* Problem statement *
The lines to repeat are those below from the one containing "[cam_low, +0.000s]" down to the one containing "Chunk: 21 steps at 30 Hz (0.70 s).", both included; reproduce them exactly and nothing else.

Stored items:

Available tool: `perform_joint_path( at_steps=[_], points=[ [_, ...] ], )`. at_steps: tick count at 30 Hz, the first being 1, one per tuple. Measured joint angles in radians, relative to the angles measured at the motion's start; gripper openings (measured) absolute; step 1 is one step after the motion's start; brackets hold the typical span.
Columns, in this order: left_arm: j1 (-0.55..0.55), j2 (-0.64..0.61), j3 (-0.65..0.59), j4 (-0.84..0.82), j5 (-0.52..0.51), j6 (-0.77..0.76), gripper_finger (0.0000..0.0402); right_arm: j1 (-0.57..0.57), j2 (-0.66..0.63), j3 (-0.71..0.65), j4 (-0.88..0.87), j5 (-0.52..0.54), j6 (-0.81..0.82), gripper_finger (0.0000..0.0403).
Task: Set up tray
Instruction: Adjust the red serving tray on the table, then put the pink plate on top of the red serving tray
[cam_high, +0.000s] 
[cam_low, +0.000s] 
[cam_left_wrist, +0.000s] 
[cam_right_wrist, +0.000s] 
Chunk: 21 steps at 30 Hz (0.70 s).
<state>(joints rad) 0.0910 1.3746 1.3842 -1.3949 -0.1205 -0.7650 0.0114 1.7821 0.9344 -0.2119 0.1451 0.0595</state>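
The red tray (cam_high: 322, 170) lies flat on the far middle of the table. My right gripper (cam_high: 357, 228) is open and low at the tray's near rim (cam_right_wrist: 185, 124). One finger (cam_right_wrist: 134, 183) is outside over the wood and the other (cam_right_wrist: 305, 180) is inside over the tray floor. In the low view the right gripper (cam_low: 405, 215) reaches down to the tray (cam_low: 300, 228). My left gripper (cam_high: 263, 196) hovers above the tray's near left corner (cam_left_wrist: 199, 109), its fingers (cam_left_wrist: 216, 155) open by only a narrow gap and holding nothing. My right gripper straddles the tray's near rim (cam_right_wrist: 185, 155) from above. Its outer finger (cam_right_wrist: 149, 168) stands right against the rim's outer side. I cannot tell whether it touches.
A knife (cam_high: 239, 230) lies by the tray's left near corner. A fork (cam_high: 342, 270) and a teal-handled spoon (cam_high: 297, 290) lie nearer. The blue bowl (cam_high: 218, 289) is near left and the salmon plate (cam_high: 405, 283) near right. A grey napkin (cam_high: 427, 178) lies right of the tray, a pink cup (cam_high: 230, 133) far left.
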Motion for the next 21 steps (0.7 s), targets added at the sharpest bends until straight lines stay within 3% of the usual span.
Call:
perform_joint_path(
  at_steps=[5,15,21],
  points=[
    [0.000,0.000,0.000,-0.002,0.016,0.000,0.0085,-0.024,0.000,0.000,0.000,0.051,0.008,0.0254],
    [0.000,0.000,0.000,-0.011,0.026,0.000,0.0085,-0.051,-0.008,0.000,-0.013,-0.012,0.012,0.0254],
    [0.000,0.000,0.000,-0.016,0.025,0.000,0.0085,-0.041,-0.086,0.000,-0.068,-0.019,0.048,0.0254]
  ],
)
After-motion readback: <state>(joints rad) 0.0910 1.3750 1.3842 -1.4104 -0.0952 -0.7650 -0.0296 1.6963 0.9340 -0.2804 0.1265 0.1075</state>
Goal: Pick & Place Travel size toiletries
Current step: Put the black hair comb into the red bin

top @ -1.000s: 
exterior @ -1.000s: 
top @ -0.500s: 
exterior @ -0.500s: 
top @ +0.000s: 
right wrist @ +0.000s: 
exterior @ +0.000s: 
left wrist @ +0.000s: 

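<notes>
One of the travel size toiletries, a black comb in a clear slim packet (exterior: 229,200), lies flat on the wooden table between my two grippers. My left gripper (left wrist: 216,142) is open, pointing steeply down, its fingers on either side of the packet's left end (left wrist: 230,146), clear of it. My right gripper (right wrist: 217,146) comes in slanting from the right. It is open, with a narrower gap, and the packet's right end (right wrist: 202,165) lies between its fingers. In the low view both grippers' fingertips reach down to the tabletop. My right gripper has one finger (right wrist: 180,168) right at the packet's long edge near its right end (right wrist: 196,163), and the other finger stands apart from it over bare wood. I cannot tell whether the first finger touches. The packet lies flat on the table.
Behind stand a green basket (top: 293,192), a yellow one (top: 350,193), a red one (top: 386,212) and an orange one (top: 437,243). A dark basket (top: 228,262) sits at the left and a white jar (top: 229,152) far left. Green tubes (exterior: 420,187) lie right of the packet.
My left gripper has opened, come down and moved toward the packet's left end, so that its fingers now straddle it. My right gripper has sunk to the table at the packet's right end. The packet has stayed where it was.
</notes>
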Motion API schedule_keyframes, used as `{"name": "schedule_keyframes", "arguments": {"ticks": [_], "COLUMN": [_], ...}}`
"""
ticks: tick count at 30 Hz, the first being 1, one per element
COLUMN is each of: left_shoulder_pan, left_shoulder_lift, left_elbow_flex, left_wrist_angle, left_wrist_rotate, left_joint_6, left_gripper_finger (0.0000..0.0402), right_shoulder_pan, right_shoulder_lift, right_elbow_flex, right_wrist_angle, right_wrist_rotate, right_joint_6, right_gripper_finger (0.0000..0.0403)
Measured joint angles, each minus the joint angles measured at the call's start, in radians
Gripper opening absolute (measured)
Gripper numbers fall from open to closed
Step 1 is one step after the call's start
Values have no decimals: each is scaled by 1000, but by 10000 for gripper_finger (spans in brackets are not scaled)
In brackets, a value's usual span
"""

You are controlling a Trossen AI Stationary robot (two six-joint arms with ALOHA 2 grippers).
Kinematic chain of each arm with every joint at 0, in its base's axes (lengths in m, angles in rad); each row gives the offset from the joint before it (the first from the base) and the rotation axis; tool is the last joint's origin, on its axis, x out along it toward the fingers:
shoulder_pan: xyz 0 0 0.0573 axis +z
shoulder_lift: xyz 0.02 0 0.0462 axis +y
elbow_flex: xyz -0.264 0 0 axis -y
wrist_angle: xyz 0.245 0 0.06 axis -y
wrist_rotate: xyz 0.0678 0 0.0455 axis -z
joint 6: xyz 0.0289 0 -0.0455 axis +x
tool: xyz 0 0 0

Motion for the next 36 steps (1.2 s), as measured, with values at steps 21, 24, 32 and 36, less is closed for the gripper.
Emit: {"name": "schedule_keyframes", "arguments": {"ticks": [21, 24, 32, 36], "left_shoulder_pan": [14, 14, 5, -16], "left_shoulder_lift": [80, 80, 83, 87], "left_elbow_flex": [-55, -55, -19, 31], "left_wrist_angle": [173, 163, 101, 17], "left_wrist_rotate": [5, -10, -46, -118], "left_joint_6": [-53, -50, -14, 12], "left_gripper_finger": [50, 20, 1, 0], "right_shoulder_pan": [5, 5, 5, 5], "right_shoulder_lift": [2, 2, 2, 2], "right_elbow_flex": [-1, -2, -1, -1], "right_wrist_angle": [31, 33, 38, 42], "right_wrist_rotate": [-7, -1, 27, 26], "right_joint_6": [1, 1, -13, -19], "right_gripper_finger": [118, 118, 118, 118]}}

* Solution to the problem *
[cam_low, +0.000s] 
[cam_left_wrist, +0.000s] 
[cam_right_wrist, +0.000s] 
Chunk: 21 steps at 30 Hz (0.70 s).

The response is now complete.